Pourtant le maitre d’œuvre n'avait reçu aucune mission complémentaire de mesurage des existants ou de calcul des superficies "loi Carrez".
Cependant, selon la Cour de cassation aux termes d’un arrêt du 7 novembre 2024, alors qu'un architecte chargé d'une mission complète, qui inclut nécessairement la direction de l'exécution des travaux, est tenu de veiller à une exécution conforme aux prévisions contractuelles et aux plans établis, même en l'absence de mission particulière portant sur le mesurage des surfaces.
En conséquence, le maître de l'ouvrage peut réclamer l'indemnisation d'un manque à gagner résultant de la non-conformité de l'ouvrage aux prévisions contractuelles si celle-ci est imputable à un locateur d'ouvrage.
Les faits sont les suivants :
La société Initiative 2008, aux droits de laquelle vient la société civile de construction vente (la SCCV), a confié à M. [E], architecte, la maîtrise d'œuvre de la construction d'un immeuble.

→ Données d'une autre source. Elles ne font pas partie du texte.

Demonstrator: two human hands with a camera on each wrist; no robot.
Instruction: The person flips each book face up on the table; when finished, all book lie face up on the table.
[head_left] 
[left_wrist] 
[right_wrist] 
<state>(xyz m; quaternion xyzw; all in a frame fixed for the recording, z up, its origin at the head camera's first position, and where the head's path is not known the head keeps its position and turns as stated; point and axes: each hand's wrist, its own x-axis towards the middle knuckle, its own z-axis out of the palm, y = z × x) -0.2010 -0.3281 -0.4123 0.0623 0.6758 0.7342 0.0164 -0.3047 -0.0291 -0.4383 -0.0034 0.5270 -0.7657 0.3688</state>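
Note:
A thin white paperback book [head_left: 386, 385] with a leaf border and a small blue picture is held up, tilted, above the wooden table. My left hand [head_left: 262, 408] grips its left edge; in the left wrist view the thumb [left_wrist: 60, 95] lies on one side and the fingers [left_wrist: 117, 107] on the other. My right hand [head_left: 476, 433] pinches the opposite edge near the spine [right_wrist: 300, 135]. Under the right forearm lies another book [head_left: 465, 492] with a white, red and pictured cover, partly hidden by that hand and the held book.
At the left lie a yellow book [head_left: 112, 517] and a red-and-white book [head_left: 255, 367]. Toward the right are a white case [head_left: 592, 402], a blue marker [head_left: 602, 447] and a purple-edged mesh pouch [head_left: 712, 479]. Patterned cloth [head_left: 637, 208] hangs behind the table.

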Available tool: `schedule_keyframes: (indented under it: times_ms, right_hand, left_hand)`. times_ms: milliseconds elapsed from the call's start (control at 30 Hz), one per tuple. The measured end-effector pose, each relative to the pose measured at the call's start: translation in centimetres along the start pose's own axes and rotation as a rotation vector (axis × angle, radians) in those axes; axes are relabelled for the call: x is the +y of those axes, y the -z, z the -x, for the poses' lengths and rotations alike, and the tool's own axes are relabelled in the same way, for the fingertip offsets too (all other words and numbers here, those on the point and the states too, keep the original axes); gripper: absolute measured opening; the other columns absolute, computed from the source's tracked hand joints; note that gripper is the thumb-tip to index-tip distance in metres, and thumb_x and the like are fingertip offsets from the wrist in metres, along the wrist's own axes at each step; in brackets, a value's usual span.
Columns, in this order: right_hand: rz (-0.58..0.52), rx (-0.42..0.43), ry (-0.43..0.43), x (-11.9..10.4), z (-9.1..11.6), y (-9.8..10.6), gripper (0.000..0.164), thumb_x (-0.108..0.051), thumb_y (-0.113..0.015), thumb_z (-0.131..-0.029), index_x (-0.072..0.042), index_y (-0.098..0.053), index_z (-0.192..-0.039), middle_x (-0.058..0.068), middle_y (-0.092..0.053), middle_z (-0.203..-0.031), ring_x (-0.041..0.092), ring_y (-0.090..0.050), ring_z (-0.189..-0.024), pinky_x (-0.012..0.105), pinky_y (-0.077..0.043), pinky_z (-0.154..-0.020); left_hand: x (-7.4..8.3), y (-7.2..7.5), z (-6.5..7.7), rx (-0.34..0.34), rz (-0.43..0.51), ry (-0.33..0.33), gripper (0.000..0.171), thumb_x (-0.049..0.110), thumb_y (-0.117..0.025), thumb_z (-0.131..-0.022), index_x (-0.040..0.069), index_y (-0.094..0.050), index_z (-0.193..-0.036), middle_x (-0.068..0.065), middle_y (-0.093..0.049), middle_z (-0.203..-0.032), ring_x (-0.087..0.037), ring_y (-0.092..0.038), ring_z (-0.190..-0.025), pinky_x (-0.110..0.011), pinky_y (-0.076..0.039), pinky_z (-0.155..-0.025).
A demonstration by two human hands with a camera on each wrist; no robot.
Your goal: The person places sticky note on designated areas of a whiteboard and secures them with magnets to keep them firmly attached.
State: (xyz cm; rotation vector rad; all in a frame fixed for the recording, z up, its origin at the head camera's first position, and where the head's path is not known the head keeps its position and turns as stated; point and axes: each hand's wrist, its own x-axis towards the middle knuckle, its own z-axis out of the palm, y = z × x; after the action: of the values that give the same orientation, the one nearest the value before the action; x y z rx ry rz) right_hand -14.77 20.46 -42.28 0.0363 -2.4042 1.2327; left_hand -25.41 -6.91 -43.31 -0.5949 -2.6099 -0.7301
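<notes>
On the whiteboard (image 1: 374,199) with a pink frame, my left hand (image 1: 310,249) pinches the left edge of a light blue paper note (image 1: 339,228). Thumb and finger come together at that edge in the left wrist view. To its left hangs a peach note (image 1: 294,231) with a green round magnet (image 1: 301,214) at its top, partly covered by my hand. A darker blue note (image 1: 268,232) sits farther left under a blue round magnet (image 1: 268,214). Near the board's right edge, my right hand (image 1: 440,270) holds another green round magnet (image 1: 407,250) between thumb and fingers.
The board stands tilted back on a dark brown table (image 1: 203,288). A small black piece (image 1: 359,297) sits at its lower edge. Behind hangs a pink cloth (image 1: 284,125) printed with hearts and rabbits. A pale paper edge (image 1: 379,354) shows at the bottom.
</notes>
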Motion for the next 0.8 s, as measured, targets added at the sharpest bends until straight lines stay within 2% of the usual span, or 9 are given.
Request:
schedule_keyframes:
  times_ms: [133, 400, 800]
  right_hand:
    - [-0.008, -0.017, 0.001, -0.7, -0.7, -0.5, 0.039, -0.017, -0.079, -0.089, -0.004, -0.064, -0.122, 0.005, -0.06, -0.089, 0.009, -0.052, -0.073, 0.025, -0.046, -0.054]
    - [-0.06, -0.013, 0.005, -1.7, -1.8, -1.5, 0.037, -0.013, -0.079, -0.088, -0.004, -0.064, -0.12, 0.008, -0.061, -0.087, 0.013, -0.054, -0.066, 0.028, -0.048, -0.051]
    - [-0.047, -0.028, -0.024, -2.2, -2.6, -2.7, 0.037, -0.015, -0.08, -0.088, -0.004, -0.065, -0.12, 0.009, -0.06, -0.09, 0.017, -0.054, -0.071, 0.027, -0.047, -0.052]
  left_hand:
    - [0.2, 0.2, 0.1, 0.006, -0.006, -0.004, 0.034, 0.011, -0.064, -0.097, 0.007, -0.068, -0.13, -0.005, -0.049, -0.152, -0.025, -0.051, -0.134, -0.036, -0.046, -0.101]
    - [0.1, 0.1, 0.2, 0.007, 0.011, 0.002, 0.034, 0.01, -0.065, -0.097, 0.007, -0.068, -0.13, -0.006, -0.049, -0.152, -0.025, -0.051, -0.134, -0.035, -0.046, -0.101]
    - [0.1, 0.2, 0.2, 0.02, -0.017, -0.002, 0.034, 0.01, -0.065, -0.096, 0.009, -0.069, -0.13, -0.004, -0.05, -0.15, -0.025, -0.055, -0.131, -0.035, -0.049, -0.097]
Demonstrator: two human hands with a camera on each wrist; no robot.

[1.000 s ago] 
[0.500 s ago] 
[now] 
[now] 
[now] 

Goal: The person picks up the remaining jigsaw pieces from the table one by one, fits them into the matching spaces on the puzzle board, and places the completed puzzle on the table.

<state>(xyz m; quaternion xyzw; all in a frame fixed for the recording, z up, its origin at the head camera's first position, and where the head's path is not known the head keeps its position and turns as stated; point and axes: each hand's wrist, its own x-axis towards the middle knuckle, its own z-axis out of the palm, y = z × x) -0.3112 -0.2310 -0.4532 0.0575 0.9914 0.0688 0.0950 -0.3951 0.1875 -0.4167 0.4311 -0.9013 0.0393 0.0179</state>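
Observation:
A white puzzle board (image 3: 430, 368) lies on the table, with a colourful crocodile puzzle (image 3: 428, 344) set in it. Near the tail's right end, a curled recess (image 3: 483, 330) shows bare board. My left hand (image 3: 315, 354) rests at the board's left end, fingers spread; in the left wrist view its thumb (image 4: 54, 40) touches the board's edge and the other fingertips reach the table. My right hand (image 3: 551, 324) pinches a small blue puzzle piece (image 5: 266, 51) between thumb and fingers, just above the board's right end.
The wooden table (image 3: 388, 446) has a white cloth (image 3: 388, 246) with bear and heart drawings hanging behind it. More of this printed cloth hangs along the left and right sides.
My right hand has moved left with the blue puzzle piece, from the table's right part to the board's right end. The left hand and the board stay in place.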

Le maître de l'ouvrage a assigné le maître d'œuvre en indemnisation du préjudice résultant du déficit de surface d'un des lots, vendu après achèvement.
Examen du moyen concernant le déficit de superficie
Pour rejeter la demande d'indemnisation formée par le maître de l'ouvrage contre l'architecte, l'arrêt de la cour d’appel retient qu'il est établi que la surface du lot n° 18 présente un déficit d'au moins 6,70 m² par rapport à la surface attendue.
L'architecte, qui était chargé d'une mission complète de base de maîtrise d'œuvre allant des études préliminaires à l'assistance à la réception et au dossier des ouvrages exécutés, ne s'était pas vu confier de missions complémentaires dont celles visées au paragraphe G.4.1, soit « les relevés comprenant le mesurage et la représentation graphique de tout ou partie d'un ouvrage existant » et au paragraphe G.4.6, soit « le calcul des superficies » (loi Carrez).
La cour d’appel en déduit que l'architecte, n'étant tenu d'aucune mission de mesurage des ouvrages, ne saurait se voir reprocher un manquement dans l'exercice de ses missions de base
Réponse de la Cour de cassation concernant ce moyen relatif à la superficie
La Cour de cassation vise l'article 1147 du code civil, dans sa rédaction antérieure à celle issue de l'ordonnance n° 2016-131 du 10 février 2016.
Aux termes de ce texte, le débiteur est condamné, s'il y a lieu, au paiement de dommages et intérêts, soit à raison de l'inexécution de l'obligation, soit à raison du retard dans l'exécution, toutes les fois qu'il ne justifie pas que l'inexécution provient d'une cause étrangère qui ne peut lui être imputée, encore qu'il n'y ait aucune mauvaise foi de sa part.
Selon la Cour de cassation, en statuant ainsi, alors qu'elle avait constaté que M. [E] était chargé d'une mission complète, laquelle incluait nécessairement la direction de l'exécution des travaux, de sorte que l'architecte était tenu de veiller à une exécution conforme aux prévisions contractuelles et aux plans établis, même en l'absence de mission particulière portant sur le mesurage des surfaces, la cour d'appel a violé le texte susvisé.